The reality is, when politicians start making their laws sound positive and cheery a la the "American Recovery and Reinvestment Act," the "Social Security Act" and the "Fairness Doctrine," we have to understand that they're using semantics to manipulate perception. As we're seeing, it's no different with cybersecurity legislation.
The Cybersecurity and Internet Freedom Act of 2011 aims to "amend the Homeland Security Act of 2002 and other laws to enhance the security and resiliency of the cyber and communications infrastructure of the United States." The legislation tries to ease our fears by saying that it would be infeasible to shut down the Internet, that the actions of the government must not encroach on rights guaranteed by the First Amendment and that the U.S. president or other federal government employees shall not have the authority to shut down the Internet.
If you can get past the vague generalities and legalese throughout the legislation, you'll find it has some pretty lofty goals, such as:
- The establishment of an office and director of cyberspace policy to (among other things) develop a national strategy to increase the security and resiliency of cyberspace.
- The establishment of a federal information security task force and a national cybersecurity advisory council.
- Recruitment, training and education of government employees to help meet the needs of the "cybersecurity mission" of the federal government.
- Collaboration among federal agencies, including involvement from the United States Computer Emergency Readiness Team (US-CERT), as well as analysis of and improvements on security standards and guidelines from the private sector.
- Procedures for the declaration of "cyberemergencies."
- Annual certification of businesses that are considered part of the "covered critical infrastructure" and the civil penalties for noncompliance.
- Updates to the Federal Information Security Management Act information security requirements.
- The establishment of cybersecurity research and development.
Even with so many regulations, our representatives allegedly don't even read the bills they vote on, much less understand them. That's pretty scary.

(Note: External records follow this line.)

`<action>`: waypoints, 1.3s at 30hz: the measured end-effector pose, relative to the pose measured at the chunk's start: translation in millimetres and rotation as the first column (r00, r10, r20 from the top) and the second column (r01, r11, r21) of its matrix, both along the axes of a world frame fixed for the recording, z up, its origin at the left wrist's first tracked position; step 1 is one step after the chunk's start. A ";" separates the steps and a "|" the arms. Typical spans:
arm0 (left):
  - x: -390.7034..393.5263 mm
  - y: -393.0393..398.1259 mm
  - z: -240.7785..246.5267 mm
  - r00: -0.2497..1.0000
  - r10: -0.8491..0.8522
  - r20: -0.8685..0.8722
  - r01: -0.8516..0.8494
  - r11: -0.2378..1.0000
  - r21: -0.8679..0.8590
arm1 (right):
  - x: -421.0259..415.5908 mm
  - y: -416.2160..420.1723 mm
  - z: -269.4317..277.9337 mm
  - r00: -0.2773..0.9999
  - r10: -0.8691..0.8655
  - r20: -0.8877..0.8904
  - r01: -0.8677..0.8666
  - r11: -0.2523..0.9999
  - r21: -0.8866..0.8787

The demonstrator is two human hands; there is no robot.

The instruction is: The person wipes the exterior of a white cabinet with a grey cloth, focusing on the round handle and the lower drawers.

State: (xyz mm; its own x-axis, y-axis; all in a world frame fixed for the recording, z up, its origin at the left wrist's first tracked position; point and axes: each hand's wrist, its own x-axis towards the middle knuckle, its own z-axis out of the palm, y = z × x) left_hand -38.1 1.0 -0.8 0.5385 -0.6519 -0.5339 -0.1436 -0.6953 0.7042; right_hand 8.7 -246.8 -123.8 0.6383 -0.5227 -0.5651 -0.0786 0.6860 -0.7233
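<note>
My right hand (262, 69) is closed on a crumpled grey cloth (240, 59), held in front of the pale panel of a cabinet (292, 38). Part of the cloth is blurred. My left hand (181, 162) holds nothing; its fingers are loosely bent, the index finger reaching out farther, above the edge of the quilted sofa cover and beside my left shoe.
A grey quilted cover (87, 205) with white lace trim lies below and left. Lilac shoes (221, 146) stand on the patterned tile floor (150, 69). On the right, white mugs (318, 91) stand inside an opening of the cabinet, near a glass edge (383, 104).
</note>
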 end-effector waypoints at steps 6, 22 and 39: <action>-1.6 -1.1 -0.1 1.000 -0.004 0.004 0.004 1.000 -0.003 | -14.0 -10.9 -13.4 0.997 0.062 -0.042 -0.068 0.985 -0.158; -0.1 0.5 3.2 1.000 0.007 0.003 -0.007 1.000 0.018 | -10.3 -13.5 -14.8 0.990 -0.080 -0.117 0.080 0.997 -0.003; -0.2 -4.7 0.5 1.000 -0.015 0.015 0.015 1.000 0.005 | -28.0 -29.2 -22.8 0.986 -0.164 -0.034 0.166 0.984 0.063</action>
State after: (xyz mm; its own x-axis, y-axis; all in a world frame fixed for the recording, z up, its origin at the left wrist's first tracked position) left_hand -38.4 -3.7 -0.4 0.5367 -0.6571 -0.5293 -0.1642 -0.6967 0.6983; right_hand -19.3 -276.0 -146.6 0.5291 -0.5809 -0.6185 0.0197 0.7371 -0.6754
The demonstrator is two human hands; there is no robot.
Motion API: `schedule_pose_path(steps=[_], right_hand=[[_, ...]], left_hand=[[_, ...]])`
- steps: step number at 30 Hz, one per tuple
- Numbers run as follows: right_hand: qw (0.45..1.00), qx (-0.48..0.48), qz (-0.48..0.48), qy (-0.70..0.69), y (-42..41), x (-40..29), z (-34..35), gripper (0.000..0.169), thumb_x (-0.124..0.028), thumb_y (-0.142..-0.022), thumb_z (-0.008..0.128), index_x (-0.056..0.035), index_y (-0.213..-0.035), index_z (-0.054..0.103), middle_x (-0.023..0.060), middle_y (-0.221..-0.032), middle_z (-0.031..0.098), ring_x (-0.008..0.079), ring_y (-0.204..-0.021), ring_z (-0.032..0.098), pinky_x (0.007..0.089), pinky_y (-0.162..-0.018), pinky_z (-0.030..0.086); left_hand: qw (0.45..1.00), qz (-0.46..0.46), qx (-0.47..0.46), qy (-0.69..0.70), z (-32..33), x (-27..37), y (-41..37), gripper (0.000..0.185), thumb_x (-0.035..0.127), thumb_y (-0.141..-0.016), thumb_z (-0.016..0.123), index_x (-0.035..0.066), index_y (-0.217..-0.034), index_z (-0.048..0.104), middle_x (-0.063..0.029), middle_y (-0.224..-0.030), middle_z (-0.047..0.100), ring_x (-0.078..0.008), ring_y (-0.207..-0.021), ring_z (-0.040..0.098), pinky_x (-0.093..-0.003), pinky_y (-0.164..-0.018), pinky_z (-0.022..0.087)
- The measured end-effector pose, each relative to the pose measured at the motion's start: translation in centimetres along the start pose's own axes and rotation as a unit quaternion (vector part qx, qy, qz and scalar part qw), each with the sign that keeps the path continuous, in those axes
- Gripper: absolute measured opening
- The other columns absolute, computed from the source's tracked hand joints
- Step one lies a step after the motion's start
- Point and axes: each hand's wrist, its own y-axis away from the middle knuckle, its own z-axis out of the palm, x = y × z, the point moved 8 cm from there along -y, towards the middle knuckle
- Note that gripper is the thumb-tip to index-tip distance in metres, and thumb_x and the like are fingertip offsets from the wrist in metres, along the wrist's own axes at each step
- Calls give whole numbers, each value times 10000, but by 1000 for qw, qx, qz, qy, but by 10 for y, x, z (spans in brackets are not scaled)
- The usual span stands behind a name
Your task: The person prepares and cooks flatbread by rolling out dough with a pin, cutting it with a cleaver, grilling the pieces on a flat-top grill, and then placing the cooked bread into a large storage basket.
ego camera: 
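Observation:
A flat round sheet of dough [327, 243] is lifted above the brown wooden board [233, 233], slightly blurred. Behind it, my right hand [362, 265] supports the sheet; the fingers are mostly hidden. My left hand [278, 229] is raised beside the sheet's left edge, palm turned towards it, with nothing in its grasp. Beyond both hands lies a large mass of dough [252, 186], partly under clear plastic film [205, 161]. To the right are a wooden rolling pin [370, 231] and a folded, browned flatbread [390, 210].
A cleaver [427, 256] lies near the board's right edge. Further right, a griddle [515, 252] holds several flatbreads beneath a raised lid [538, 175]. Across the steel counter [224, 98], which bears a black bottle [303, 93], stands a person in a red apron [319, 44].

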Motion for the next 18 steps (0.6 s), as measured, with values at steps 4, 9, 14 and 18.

Case in point: Senator Susan Collins (R-Maine) proclaimed, "We cannot afford to wait for a cyber 9/11 before our government finally realizes the importance of protecting our digital resources." I think the government and the people already realize the importance of information security, but the "cyber 9/11" term is not only insulting to those affected by the 9/11 terrorist attacks, but it's also a bit sensationalistic.
But that's politicians' goal: Striking emotional chords in the interest of the greater good. Such an approach helps politicians maintain their power and grow their careers, but I'm not convinced the government controlling another aspect of our business and personal lives is what we need. In an open market, the private sector tends to find solutions to problems. Once the government gets involved, things get more complicated and expensive -- and rarely any better.
There is a bit of irony in the fact that so many public-private partnerships have been attempted over the years. There's US-CERT, InfraGard, and the Department of Homeland Security's National Cybersecurity and Communications Integration Center. In addition, there are a number of information security standards, such as the National Institute of Standards and Technology's Special Publications.
Despite these efforts, cybercrime is as prevalent as ever, so here's the payoff from the existing governmental controls and tax dollars spent on cybersecurity? That doesn't really matter. In my view, the folks in Washington just want to pass cybercrime legislation and be done with it.
If we leave everything to government's discretion, then when does the control stop? Thinking long term, how will cybersecurity end up choking e-commerce? When is widespread Internet taxation going to hit us? What is it really going to cost businesses and, more so, individuals who will ultimately take the hit? At what inevitable point in time will doing business on the Internet as we know it cease to be worthwhile?
As with most new laws, if the Cybersecurity and Internet Freedom Act of 2011 is passed, there will no doubt be unintended consequences -- many of which we cannot even fathom today. It is compliance at its worst. Now is the time to step back and think about how your business would, as the legislation reads, "...immediately comply with any emergency measure or action." Such requirements could be headed your way soon, because it's happening in Washington, D.C. right now. As the saying goes, once the toothpaste is out of the tube, there's no going back.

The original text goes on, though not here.